Когда мы потом делили наш ужин, великан лег на нары с моей стороны и спросил:
- А в чем, собственно, было твое преступление?
- Ни в чем, кроме того, что я немец.
- В нашем городе был купец, тот тоже был немцем, порядочный, трудолюбивый парень, так его отправили в Оренбург.
- А ты? – спросил я.
- Я опасный преступник, – ответил он глухо.
- Сколько убийств ты совершил?
- Несколько... Я уже точно не знаю. Он замолчал, а потом разразился потоком непереводимых ругательств.
Мне, пожалуй, было не особо приятно лежать бок о бок с таким человеком на нарах, так как мы были только вдвоем в камере.
- Послушай-ка, немец, я должен рассказать тебе, как и почему я убил так много людей. Собственно, я вовсе не хотел этого. Я сам не знаю, как я до этого дошел. Внезапно он встал, поднял меня за оба плеча и строго и вопросительно посмотрел мне в глаза.
- Скажи, поверишь ли ты, что я убивал, не желая этого, и до сих пор еще не знаю, как так произошло? –
- Почему я не должен был бы тебе верить? – отвечал я.
- Потому что другие, те суки, которые приговорили меня, не хотели в это верить! С облегченным видом он снова лег.
Внезапно едва слышимый шум, выслеживающий луч света промелькнул по помещению и застыл на наших лицах. Мы закрыли глаза, сделав вид, что спим. Луч погас. – Я сын деревенского старосты в Любанях. Трудно шепча, он выговаривал одно слово за другим. – Вся наша семья усердно работала. Мы были самыми богатыми крестьянами во всей округе. То, что соседи пропивали, мы сберегли и купили гораздо больший участок земли. Самой красивой девушкой в нашей деревне была сирота Маруся. Два с половиной года назад я женился на ней. Никогда еще не было в мире такого счастливого человека, как я. Мы любили друг друга безгранично, все нам завидовали. Внезапно приходит приказ о мобилизации, и я с другими баранами должен был шагать на войну против немцев. Но какое мне дело до этой войны! Пусть другие, кто хотел войны, сами и воюют! Я остался дома. Все уговаривали меня, только Маруся плакала и просила меня сквозь слезы, чтобы я не покидал меня, она чувствовала, что беременна.

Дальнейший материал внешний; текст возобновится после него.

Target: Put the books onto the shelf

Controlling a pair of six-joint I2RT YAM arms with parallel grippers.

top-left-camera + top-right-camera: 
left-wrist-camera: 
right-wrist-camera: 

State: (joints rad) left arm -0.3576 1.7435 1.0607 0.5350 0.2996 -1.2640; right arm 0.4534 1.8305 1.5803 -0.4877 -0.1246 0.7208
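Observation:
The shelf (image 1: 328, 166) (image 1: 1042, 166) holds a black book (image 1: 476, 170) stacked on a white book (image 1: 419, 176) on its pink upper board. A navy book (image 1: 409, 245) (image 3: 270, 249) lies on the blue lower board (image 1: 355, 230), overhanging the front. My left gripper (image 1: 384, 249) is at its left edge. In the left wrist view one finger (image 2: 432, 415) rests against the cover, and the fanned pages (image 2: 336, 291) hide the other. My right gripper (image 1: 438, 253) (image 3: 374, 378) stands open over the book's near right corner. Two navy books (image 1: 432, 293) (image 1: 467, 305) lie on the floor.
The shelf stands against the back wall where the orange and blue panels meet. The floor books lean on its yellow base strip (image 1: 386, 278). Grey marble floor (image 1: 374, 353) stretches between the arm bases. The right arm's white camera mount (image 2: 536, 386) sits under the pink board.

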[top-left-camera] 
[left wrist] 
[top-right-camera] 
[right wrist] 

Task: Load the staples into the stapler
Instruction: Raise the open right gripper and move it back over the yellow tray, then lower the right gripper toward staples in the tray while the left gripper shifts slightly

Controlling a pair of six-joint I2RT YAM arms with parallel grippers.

Однажды ко мне прибыли пять солдат и унтер-офицер. Я как раз стоял перед моей избой [деревянный дом в виде сруба], которую я построил своими руками для себя и моей жены, и колол дрова. За солдатами пришли парни, которые на всю деревню были известны своей безалаберностью. Они уже издалека начали дразнить меня. В моей прекрасной новой избе Маруся как раз ставила самовар, она испугалась гостей и прижалась ко мне. Наконец, после долгих речей я сказал, что готов пойти на войну, но лишь позже, ровно через год, но теперь у меня не было такого желания, так как я совсем недавно женился, а Марусе предстояло скоро родить ребенка. Маруся тоже просила эту кучку вояк оставить меня в покое. Я ведь все-таки сын старосты, богат и уважаем. Но ничего не помогало. Эти чертовы типы ничего не хотели слушать, я должен был идти за ними.
- Если ты добровольно не пойдешь, то я тебя заставлю, сукин сын! – внезапно заорал унтер-офицер на меня. Парень, который только пил и делал долги, осмелился говорить мне что-то в этом роде! Но другие, трусливые оборванцы, кричали мне в лицо: – Трус! Баба! Кровопийца!
- Арестовать! – снова зарычал унтер и схватил меня. В то же мгновение я поднял топор, кровь стукнула мне в голову, перед глазами потемнело, и я видел всюду только кровь, слышал только кричащих людей, которые от страха даже не пытались убежать...
Как во сне я еще слышал нежные слова Маруси, стоявшей в красном углу [домашний алтарь с образами и горящей масляной лампой] на коленях перед образами и молившейся. Я стал рядом с ней и плакал, так как я еще не понимал, что я сделал, и был несчастен из-за этого. Я сдался властям добровольно, из своего самого внутреннего убеждения. Я якобы убил несколько человек, говорили судьи. Я так не думаю.
Никогда еще я не был таким отчаянным как тогда, когда прощался с моей любимой Марусей. Она дала мне маленький серебряный крест и сказала, я точно запомнил эти слова:
«Будь смиренным, Степан, думай обо мне, я буду беспрерывно, усердно молиться за тебя. Пусть Бог-отец будет к тебе милостив».
Снова луч света через глазок двери камеры застыл на наших лицах.
- Пусть даже надзиратели бьют меня, мне это не мешает. Я обещал ей быть смиренным... и я сдержу данное ей слово. Ради нее я дозволю им терзать меня... ради нее я буду покорным…
Великан умолк. Он лежал неподвижно, только дыхание его участилось.